§ Source data:
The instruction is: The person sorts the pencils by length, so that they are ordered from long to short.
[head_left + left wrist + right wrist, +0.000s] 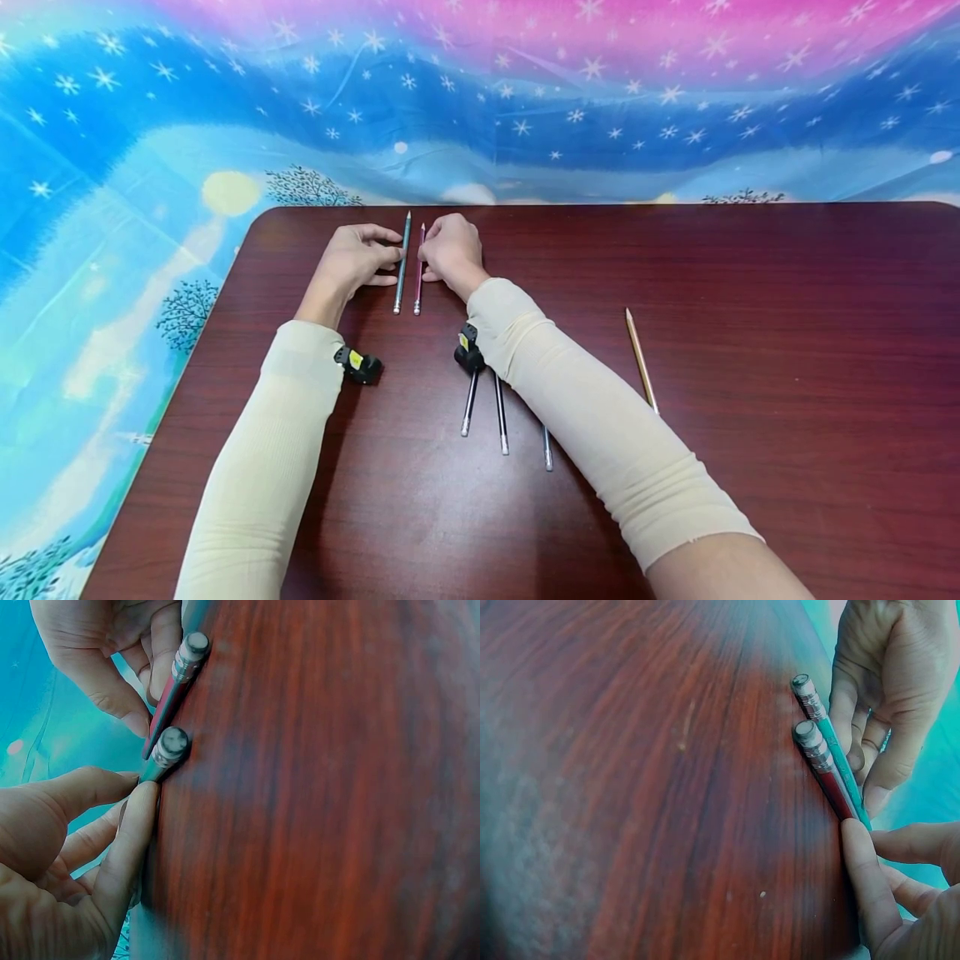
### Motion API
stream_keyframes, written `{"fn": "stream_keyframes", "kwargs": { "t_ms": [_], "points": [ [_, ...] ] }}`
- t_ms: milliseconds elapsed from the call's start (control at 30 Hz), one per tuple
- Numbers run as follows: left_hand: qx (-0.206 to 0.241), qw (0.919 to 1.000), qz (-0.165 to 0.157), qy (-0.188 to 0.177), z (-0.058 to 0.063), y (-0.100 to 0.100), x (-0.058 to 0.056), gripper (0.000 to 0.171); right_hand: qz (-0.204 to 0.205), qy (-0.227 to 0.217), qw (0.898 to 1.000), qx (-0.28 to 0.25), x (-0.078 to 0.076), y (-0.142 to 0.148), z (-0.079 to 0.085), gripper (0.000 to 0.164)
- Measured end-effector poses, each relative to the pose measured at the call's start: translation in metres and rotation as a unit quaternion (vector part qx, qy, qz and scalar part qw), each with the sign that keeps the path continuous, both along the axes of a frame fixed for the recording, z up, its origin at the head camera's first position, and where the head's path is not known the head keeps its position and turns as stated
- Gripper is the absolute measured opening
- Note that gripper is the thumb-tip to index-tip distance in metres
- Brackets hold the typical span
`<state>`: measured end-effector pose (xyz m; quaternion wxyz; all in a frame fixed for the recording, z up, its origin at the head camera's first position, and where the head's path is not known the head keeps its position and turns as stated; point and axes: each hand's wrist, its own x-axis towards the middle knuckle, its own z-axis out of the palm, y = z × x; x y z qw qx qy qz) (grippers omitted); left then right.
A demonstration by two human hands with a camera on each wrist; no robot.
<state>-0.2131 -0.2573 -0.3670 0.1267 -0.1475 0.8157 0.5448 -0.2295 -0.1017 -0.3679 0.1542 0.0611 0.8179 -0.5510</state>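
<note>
Two pencils lie side by side, erasers toward me, near the table's far edge. My left hand (356, 262) is at the left side of the teal pencil (402, 262), its thumb and fingertips pinching the shaft. From the other side my right hand (453, 250) pinches the magenta pencil (420, 271) between thumb and finger. In the left wrist view, the metal-banded eraser of the teal pencil (171, 746) stands just above the left fingertips. The right wrist view has the magenta pencil (829, 776) close alongside the teal one, a narrow gap between them.
Nearer me lie two dark pencils (470, 404) (501, 417) and a blue-grey pencil (547, 450), partly hidden under the right forearm. A gold pencil (639, 358) lies further right on the dark red wooden table (787, 375). A snowflake-patterned cloth (525, 108) hangs behind.
</note>
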Motion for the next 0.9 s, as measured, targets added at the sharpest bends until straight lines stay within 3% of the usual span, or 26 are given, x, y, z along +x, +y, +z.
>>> {"fn": "stream_keyframes", "kwargs": {
  "t_ms": [900],
  "points": [
    [-0.009, 0.9999, 0.003, -0.003, -0.0017, 0.0003, -0.0001, 0.035, 0.000, -0.005, 1.000, -0.007, -0.0001, 0.0007, 0.0002, 0.007]
  ]
}}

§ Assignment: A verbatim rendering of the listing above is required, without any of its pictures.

§ Answer area:
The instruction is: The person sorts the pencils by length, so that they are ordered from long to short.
[head_left + left wrist + right wrist, +0.000s] 
### Motion API
stream_keyframes, written `{"fn": "stream_keyframes", "kwargs": { "t_ms": [_], "points": [ [_, ...] ] }}`
- t_ms: milliseconds elapsed from the call's start (control at 30 Hz), one per tuple
- Numbers run as follows: left_hand: qx (-0.206 to 0.241), qw (0.919 to 1.000), qz (-0.165 to 0.157), qy (-0.188 to 0.177), z (-0.058 to 0.063), y (-0.100 to 0.100), x (-0.058 to 0.056), gripper (0.000 to 0.171); right_hand: qz (-0.204 to 0.205), qy (-0.227 to 0.217), qw (0.898 to 1.000), qx (-0.28 to 0.25), x (-0.078 to 0.076), y (-0.142 to 0.148), z (-0.079 to 0.085), gripper (0.000 to 0.164)
- Measured end-effector poses, each relative to the pose measured at the call's start: translation in metres and rotation as a unit quaternion (vector part qx, qy, qz and scalar part qw), each with the sign that keeps the path continuous, both along the axes of a frame fixed for the recording, z up, its origin at the head camera's first position, and where the head's path is not known the head keeps its position and turns as stated
- Gripper is the absolute measured opening
- Note that gripper is the thumb-tip to index-tip distance in metres
- Brackets hold the typical span
`<state>`: measured end-effector pose (xyz m; quaternion wxyz; all in a frame fixed for the recording, z up, its origin at the head camera's first position, and where the head's path is not known the head keeps its position and turns as stated; point and axes: each hand's wrist, its own x-axis towards the middle knuckle, its own z-axis out of the palm, y = z × x; x y z qw qx qy qz) (grippers omitted); left then right.
A demonstration by two human hands with a camera on each wrist; no robot.
<state>-0.2131 -0.2573 -0.3670 0.1267 -0.1475 0.8157 0.5448 -0.2295 -0.1017 -0.3679 0.1542 0.0611 0.8179 -0.5510</state>
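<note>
Two pencils lie side by side, erasers toward me, near the table's far edge. My left hand (356, 262) is at the left side of the teal pencil (402, 262), its thumb and fingertips pinching the shaft. From the other side my right hand (453, 250) pinches the magenta pencil (420, 271) between thumb and finger. In the left wrist view, the metal-banded eraser of the teal pencil (171, 746) stands just above the left fingertips. The right wrist view has the magenta pencil (829, 776) close alongside the teal one, a narrow gap between them.
Nearer me lie two dark pencils (470, 404) (501, 417) and a blue-grey pencil (547, 450), partly hidden under the right forearm. A gold pencil (639, 358) lies further right on the dark red wooden table (787, 375). A snowflake-patterned cloth (525, 108) hangs behind.
</note>
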Motion for the next 0.9 s, as measured, targets added at the sharpest bends until straight lines stay within 3% of the usual span, or 26 are given, x, y, z along +x, +y, +z.
>>> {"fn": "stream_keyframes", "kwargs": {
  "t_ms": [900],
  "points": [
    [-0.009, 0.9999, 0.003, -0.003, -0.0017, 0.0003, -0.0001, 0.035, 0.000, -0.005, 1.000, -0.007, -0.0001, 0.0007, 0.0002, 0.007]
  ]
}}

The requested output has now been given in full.